Where an entry holds an image, skip the image but reproduce the rest word for word.
━━━ DATA FOR PROCESSING
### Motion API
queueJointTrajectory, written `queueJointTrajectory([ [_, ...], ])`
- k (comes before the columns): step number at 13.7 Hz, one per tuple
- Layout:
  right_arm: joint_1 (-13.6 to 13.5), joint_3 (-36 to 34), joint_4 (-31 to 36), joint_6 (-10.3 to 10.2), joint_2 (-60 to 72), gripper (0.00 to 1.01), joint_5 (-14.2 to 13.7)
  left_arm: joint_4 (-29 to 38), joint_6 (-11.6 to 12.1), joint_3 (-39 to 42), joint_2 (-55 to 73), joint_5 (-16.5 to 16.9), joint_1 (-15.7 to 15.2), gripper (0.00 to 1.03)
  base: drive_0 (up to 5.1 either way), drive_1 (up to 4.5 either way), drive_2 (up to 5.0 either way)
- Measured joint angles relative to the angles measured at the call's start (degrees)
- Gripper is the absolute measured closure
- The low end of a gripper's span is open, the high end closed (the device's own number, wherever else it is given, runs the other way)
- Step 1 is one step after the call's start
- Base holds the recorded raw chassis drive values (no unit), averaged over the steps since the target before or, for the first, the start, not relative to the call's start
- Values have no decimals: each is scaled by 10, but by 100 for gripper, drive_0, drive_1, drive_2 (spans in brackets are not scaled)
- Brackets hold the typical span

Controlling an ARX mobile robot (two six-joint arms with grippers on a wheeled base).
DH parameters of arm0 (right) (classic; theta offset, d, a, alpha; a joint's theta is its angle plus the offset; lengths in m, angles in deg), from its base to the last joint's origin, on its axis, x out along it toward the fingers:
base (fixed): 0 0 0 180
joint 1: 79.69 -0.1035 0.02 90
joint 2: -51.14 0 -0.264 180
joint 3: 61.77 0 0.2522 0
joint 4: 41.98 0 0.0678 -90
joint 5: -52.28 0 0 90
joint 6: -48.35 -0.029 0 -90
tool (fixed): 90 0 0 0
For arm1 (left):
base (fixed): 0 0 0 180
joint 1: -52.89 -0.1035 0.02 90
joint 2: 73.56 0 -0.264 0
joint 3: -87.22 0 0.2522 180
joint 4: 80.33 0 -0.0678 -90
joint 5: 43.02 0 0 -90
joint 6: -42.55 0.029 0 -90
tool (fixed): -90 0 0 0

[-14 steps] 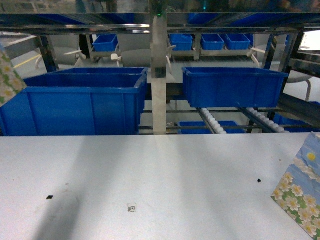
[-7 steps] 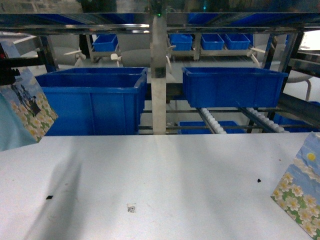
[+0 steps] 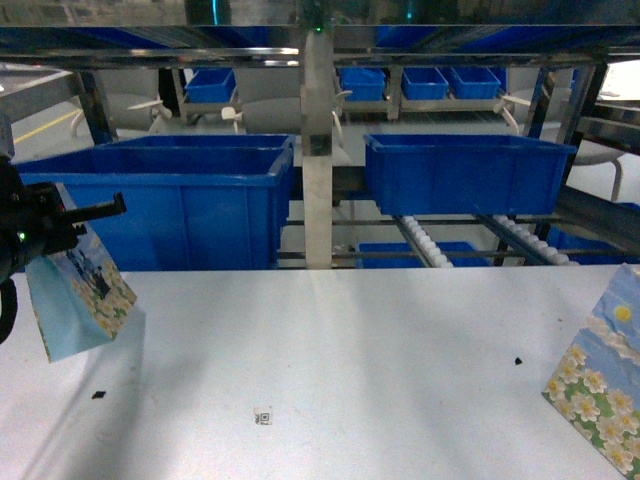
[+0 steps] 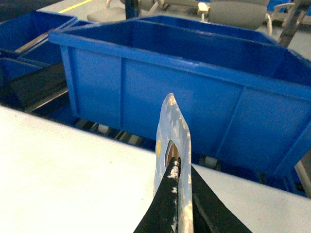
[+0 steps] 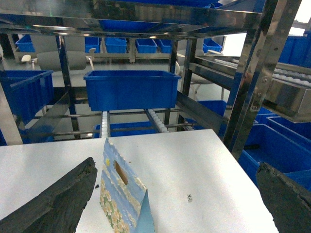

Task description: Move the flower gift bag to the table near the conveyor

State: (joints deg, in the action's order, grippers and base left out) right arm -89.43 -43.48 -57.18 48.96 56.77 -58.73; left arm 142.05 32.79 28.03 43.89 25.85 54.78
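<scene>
A flower gift bag (image 3: 82,297), pale blue with daisies, hangs at the far left just above the white table (image 3: 330,360). My left gripper (image 3: 45,240) is shut on its top edge. From the left wrist the bag's top (image 4: 171,127) shows edge-on, pinched between the black fingers (image 4: 167,204). A second flower gift bag (image 3: 602,392) stands at the table's right edge. In the right wrist view this bag (image 5: 121,194) stands near the left finger of my wide-open right gripper (image 5: 177,167), untouched. The conveyor (image 3: 428,246) with its white-wheeled roller tracks slopes behind the table.
Two large blue bins (image 3: 170,200) (image 3: 462,172) sit in the steel rack behind the table's far edge, and a steel post (image 3: 318,150) stands between them. A small code sticker (image 3: 263,415) and black specks (image 3: 99,394) lie on the table. More blue bins (image 5: 277,145) stand to the right.
My left gripper has brought its bag rightward and downward from the left edge, so it now hangs lower over the table. The bag on the right has not moved.
</scene>
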Motion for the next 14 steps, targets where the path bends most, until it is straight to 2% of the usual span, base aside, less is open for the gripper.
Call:
queueJointTrajectory([
  [3,0,0,0,0,0,3,0,13,-8,20,5,2,3,101,0,0,0],
  [6,0,0,0,0,0,3,0,28,-10,74,-13,5,18,101,0,0,0],
  [9,0,0,0,0,0,3,0,57,-10,125,-26,4,17,101,0,0,0],
  [12,0,0,0,0,0,3,0,56,-9,184,-67,6,22,101,0,0,0],
  [13,0,0,0,0,0,3,0,57,-7,205,-86,5,27,94,0,0,0],
  [14,0,0,0,0,0,3,0,55,-3,224,-101,3,32,81,0,0,0],
])
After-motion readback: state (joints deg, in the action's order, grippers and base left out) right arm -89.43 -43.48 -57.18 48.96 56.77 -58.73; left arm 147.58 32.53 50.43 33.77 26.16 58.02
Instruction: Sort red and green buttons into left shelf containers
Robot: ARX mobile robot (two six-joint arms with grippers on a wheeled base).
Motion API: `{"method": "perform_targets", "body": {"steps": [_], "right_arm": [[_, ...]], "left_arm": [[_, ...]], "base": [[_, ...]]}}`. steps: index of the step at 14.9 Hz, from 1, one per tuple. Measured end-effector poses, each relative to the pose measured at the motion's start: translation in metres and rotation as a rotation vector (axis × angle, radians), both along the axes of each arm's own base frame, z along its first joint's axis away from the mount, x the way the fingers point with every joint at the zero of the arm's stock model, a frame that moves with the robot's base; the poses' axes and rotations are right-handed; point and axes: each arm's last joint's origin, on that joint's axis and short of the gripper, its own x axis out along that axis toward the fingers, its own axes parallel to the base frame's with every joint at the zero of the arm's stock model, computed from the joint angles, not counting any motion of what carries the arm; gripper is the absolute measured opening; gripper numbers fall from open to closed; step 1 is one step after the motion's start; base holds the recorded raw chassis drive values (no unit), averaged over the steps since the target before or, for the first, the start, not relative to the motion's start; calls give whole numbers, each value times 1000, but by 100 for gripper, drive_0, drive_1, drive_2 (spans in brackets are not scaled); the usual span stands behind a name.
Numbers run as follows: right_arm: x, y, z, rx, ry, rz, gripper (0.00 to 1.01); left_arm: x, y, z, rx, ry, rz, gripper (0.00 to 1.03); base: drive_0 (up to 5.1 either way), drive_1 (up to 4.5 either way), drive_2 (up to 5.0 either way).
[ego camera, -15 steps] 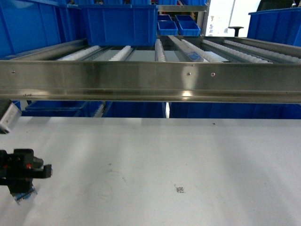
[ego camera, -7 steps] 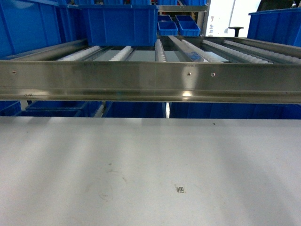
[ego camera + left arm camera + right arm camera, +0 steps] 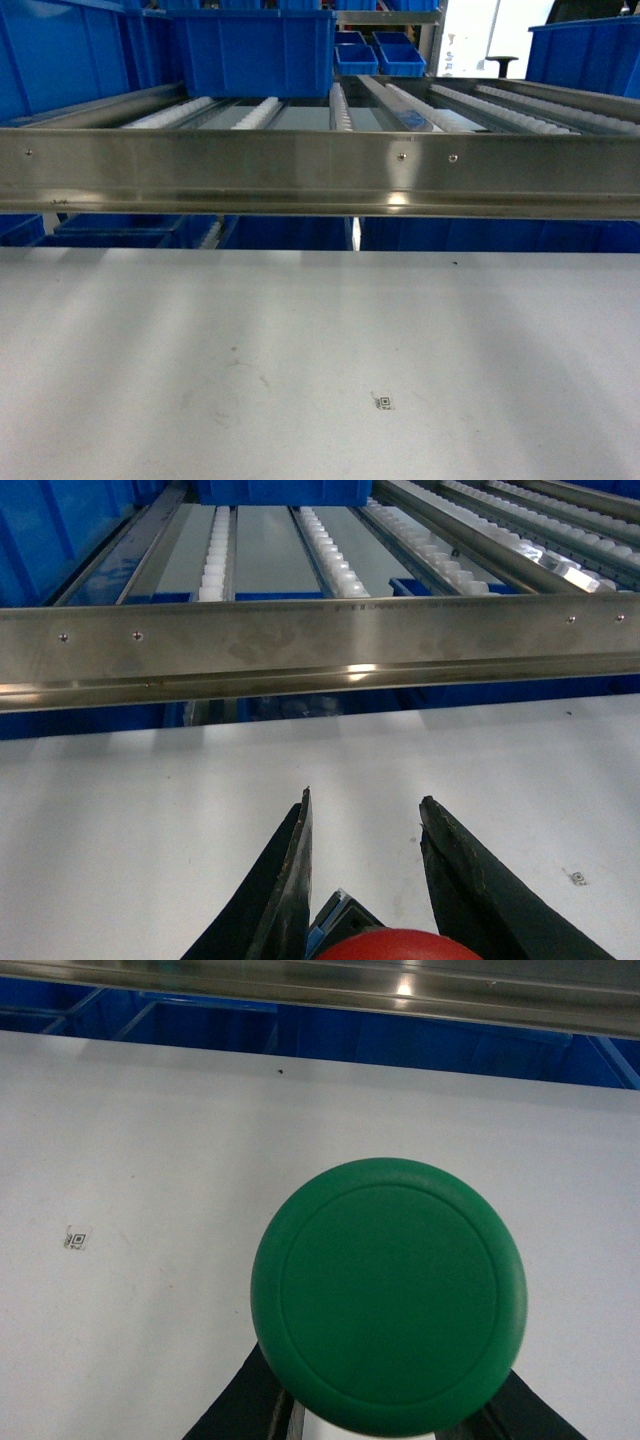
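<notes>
Red button [image 3: 400,946] gripped btwn left fingers [image 3: 300,880]; green button [image 3: 388,1295] gripped in right fingers [image 3: 250,1410] (both over bench [image 3: 320,340]). Risk: clipping shelf rail [image 3: 320,170], knocking buttons loose.

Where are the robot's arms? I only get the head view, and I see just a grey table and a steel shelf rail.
Observer: Both arms are outside your view. The left wrist camera shows the left end effector over the table, facing the steel rail, with the red button sitting between its fingers.
Operator: And what about the green one?
Observer: The green button is in the right end effector. Its cap fills much of the right wrist view, and the dark fingers only just show beneath its edge.
</notes>
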Motion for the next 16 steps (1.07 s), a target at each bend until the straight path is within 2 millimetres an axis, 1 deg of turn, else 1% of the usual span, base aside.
{"method": "perform_targets", "body": {"steps": [4, 10, 16], "right_arm": [[0, 0, 0, -1, 0, 0, 25], [0, 0, 0, 0, 0, 0, 25], [0, 0, 0, 0, -2, 0, 25]], "left_arm": [[0, 0, 0, 4, 1, -1, 30], [0, -1, 0, 4, 1, -3, 30], [0, 0, 0, 4, -2, -2, 30]], "base": [[0, 0, 0], [-462, 64, 394], [-486, 245, 245]]}}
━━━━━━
ANSWER SECTION ::
### Motion API
queueJointTrajectory, written `queueJointTrajectory([ [_, ...], ])`
- k (comes before the columns): step number at 13.7 Hz, one per tuple
- Layout:
  right_arm: joint_1 (-13.6 to 13.5), joint_3 (-36 to 34), joint_4 (-31 to 36), joint_6 (-10.3 to 10.2), joint_2 (-60 to 72), gripper (0.00 to 1.01), joint_5 (-14.2 to 13.7)
  left_arm: joint_4 (-29 to 38), joint_6 (-11.6 to 12.1), joint_3 (-39 to 42), joint_2 (-55 to 73), joint_5 (-16.5 to 16.9), joint_1 (-15.7 to 15.2), gripper (0.00 to 1.03)
  base: drive_0 (up to 5.1 either way), drive_1 (up to 4.5 either way), drive_2 (up to 5.0 either way)
- Measured joint angles relative to the angles measured at the call's start (degrees)
- Gripper is the absolute measured closure
- The low end of a gripper's span is open, the high end closed (the device's own number, wherever else it is given, runs the other way)
- Step 1 is one step after the call's start
- Base holds the recorded raw chassis drive values (no unit), averaged over the steps since the target before or, for the first, the start, not relative to the call's start
- Values have no decimals: each is scaled by 10, but by 100 for gripper, drive_0, drive_1, drive_2 (spans in brackets are not scaled)
- Brackets hold the typical span

Controlling an ARX mobile robot (two six-joint arms with grippers on a wheeled base).
DH parameters of arm0 (right) (classic; theta offset, d, a, alpha; a joint's theta is its angle plus the offset; lengths in m, angles in deg), from its base to the last joint's origin, on its axis, x out along it toward the fingers:
base (fixed): 0 0 0 180
joint 1: 79.69 -0.1035 0.02 90
joint 2: -51.14 0 -0.264 180
joint 3: 61.77 0 0.2522 0
joint 4: 41.98 0 0.0678 -90
joint 5: -52.28 0 0 90
joint 6: -48.35 -0.029 0 -90
tool (fixed): 90 0 0 0
For arm1 (left):
base (fixed): 0 0 0 180
joint 1: -52.89 -0.1035 0.02 90
joint 2: 73.56 0 -0.264 0
joint 3: -87.22 0 0.2522 180
joint 4: 80.33 0 -0.0678 -90
joint 5: 43.02 0 0 -90
joint 6: -42.55 0.029 0 -90
tool (fixed): -90 0 0 0

[-14 steps] 
[-7 steps] 
[+0 steps] 
[+0 steps] 
[+0 steps] 

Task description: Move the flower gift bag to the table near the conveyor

State: (joints deg, in the action's order, grippers and base left out) right arm -89.43 -43.48 -57.18 48.96 56.77 -58.73; left arm 142.05 32.79 28.03 43.89 25.85 54.78
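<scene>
A flower gift bag (image 3: 82,297), pale blue with daisies, hangs at the far left just above the white table (image 3: 330,360). My left gripper (image 3: 45,240) is shut on its top edge. From the left wrist the bag's top (image 4: 171,127) shows edge-on, pinched between the black fingers (image 4: 167,204). A second flower gift bag (image 3: 602,392) stands at the table's right edge. In the right wrist view this bag (image 5: 121,194) stands near the left finger of my wide-open right gripper (image 5: 177,167), untouched. The conveyor (image 3: 428,246) with its white-wheeled roller tracks slopes behind the table.
Two large blue bins (image 3: 170,200) (image 3: 462,172) sit in the steel rack behind the table's far edge, and a steel post (image 3: 318,150) stands between them. A small code sticker (image 3: 263,415) and black specks (image 3: 99,394) lie on the table. More blue bins (image 5: 277,145) stand to the right.
My left gripper has brought its bag rightward and downward from the left edge, so it now hangs lower over the table. The bag on the right has not moved.
</scene>
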Motion for the next 14 steps, targets where the path bends most, until it is straight to 2% of the usual span, base aside, less is open for the gripper.
Call:
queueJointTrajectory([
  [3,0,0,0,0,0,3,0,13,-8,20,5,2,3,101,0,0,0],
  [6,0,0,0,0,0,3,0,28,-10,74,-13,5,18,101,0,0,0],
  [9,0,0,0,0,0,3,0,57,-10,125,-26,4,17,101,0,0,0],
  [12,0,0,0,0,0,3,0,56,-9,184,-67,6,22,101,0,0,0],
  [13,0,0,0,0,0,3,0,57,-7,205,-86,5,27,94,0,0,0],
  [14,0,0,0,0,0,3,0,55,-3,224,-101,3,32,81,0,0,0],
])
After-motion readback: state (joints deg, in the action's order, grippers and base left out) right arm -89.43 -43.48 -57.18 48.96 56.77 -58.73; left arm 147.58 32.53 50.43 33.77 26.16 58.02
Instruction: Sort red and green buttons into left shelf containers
Robot: ARX mobile robot (two six-joint arms with grippers on a wheeled base).
Motion API: `{"method": "perform_targets", "body": {"steps": [_], "right_arm": [[_, ...]], "left_arm": [[_, ...]], "base": [[_, ...]]}}`. steps: index of the step at 14.9 Hz, from 1, one per tuple. Measured end-effector poses, each relative to the pose measured at the motion's start: translation in metres and rotation as a rotation vector (axis × angle, radians), both along the axes of each arm's own base frame, z along its first joint's axis away from the mount, x the way the fingers point with every joint at the zero of the arm's stock model, a frame that moves with the robot's base; the poses' axes and rotations are right-handed; point and axes: each arm's last joint's origin, on that joint's axis and short of the gripper, its own x axis out along that axis toward the fingers, its own axes parallel to the base frame's with every joint at the zero of the arm's stock model, computed from the joint angles, not counting any motion of what carries the arm; gripper is the absolute measured opening; gripper numbers fall from open to closed; step 1 is one step after the motion's start; base holds the recorded raw chassis drive values (no unit), averaged over the steps since the target before or, for the first, the start, not relative to the motion's start; calls give whole numbers, each value times 1000, but by 100 for gripper, drive_0, drive_1, drive_2 (spans in brackets are not scaled); the usual span stands behind a name.
Numbers run as follows: right_arm: x, y, z, rx, ry, rz, gripper (0.00 to 1.01); left_arm: x, y, z, rx, ry, rz, gripper (0.00 to 1.03); base: drive_0 (up to 5.1 either way), drive_1 (up to 4.5 either way), drive_2 (up to 5.0 either way).
[ego camera, -15 steps] 
[ego camera, -7 steps] 
[ego camera + left arm camera + right arm camera, +0 steps] 
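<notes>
Red button [image 3: 400,946] gripped btwn left fingers [image 3: 300,880]; green button [image 3: 388,1295] gripped in right fingers [image 3: 250,1410] (both over bench [image 3: 320,340]). Risk: clipping shelf rail [image 3: 320,170], knocking buttons loose.

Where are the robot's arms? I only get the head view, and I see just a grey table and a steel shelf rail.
Observer: Both arms are outside your view. The left wrist camera shows the left end effector over the table, facing the steel rail, with the red button sitting between its fingers.
Operator: And what about the green one?
Observer: The green button is in the right end effector. Its cap fills much of the right wrist view, and the dark fingers only just show beneath its edge.
</notes>
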Motion for the next 16 steps (1.07 s), a target at each bend until the straight path is within 2 millimetres an axis, 1 deg of turn, else 1% of the usual span, base aside.
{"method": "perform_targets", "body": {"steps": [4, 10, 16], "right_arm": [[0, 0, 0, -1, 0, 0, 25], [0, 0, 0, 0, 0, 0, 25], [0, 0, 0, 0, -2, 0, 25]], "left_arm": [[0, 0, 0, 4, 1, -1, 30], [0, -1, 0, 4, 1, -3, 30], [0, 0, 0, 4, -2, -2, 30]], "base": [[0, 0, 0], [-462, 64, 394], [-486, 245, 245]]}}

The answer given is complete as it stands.